> THE DATA:
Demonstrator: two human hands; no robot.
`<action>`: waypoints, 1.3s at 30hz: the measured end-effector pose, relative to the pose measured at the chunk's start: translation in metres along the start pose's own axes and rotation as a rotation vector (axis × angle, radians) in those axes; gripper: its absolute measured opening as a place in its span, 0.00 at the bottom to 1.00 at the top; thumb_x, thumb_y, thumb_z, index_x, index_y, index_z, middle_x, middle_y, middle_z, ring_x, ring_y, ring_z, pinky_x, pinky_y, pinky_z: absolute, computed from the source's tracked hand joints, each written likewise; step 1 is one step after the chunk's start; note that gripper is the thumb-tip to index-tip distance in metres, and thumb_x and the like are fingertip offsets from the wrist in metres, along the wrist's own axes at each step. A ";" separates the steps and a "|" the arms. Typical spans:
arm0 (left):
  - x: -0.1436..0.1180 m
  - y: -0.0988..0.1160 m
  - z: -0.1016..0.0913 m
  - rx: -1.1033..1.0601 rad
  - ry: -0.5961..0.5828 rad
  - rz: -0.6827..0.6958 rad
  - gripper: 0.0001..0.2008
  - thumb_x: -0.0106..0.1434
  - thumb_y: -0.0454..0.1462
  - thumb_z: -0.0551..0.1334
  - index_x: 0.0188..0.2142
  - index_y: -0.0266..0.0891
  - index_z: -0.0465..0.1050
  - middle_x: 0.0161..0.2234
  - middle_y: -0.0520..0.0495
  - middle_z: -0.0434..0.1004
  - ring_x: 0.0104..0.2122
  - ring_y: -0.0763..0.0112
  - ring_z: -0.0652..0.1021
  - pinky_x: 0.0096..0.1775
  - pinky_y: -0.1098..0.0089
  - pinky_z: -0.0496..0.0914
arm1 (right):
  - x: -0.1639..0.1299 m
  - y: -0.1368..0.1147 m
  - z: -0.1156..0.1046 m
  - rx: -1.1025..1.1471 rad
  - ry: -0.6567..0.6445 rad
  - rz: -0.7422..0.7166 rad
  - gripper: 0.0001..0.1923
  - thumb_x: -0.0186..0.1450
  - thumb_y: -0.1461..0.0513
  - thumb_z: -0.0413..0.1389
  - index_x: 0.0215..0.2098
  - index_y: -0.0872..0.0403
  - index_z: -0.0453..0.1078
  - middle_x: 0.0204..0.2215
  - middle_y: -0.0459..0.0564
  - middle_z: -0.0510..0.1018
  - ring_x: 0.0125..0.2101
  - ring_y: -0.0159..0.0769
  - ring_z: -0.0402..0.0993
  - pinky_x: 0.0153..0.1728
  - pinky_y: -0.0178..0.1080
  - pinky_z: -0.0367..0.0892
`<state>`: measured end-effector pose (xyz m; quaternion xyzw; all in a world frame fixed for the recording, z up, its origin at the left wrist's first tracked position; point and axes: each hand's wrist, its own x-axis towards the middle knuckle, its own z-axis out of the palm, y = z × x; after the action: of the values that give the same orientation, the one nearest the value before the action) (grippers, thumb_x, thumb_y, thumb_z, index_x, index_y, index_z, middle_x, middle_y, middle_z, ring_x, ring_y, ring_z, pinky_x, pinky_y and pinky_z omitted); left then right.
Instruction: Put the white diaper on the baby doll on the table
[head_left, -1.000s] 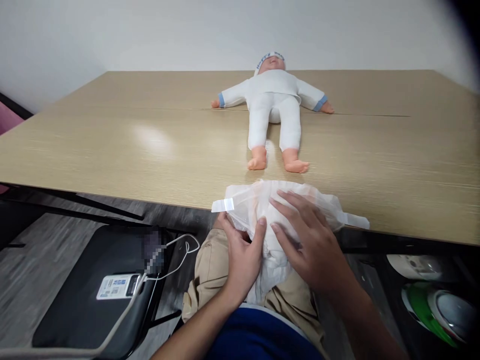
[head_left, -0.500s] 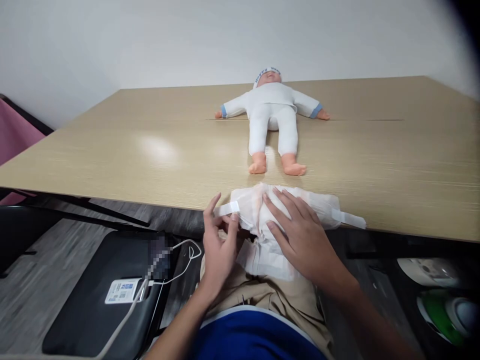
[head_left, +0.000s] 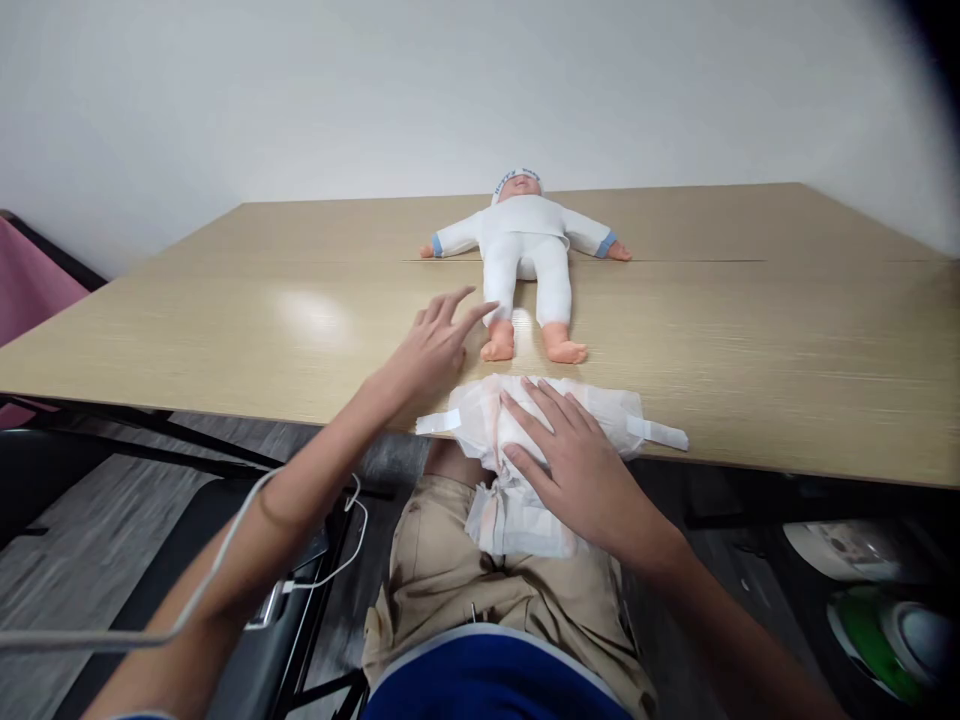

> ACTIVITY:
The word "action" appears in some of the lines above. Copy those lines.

> ANSWER FOR THIS EXERCISE:
`<action>`: waypoints, 1.3s at 30hz: the measured end-effector pose, relative to the pose measured at the chunk's start: translation in metres along the start pose's own axes and rotation as a rotation vector (axis × angle, radians) in those axes; gripper: its absolute measured opening as a place in its span, 0.00 at the bottom to 1.00 at the top; thumb_x, thumb_y, thumb_z, index_x, index_y, index_z, middle_x, middle_y, middle_z, ring_x, ring_y, ring_z, pinky_x, pinky_y, pinky_z: absolute, computed from the source's tracked hand joints, each written likewise; step 1 is one step after the chunk's start; note that gripper is the thumb-tip to index-tip distance in metres, and thumb_x and the like are fingertip offsets from the wrist in metres, along the wrist's own axes at each step. A ";" separates the steps and a "|" the arms. Typical spans:
`<state>`: measured end-effector pose (xyz m; quaternion xyzw; all in a world frame fixed for the recording, z up, its origin at the left wrist's first tracked position; point and axes: each hand's wrist, its own x-axis towards the middle knuckle, its own z-axis out of the palm, y = z × x; after the action: of the values that give the same orientation, the one nearest the value before the action) (grippers, thumb_x, thumb_y, thumb_z, index_x, index_y, index_z, middle_x, middle_y, middle_z, ring_x, ring_y, ring_z, pinky_x, pinky_y and pinky_z omitted); left then right.

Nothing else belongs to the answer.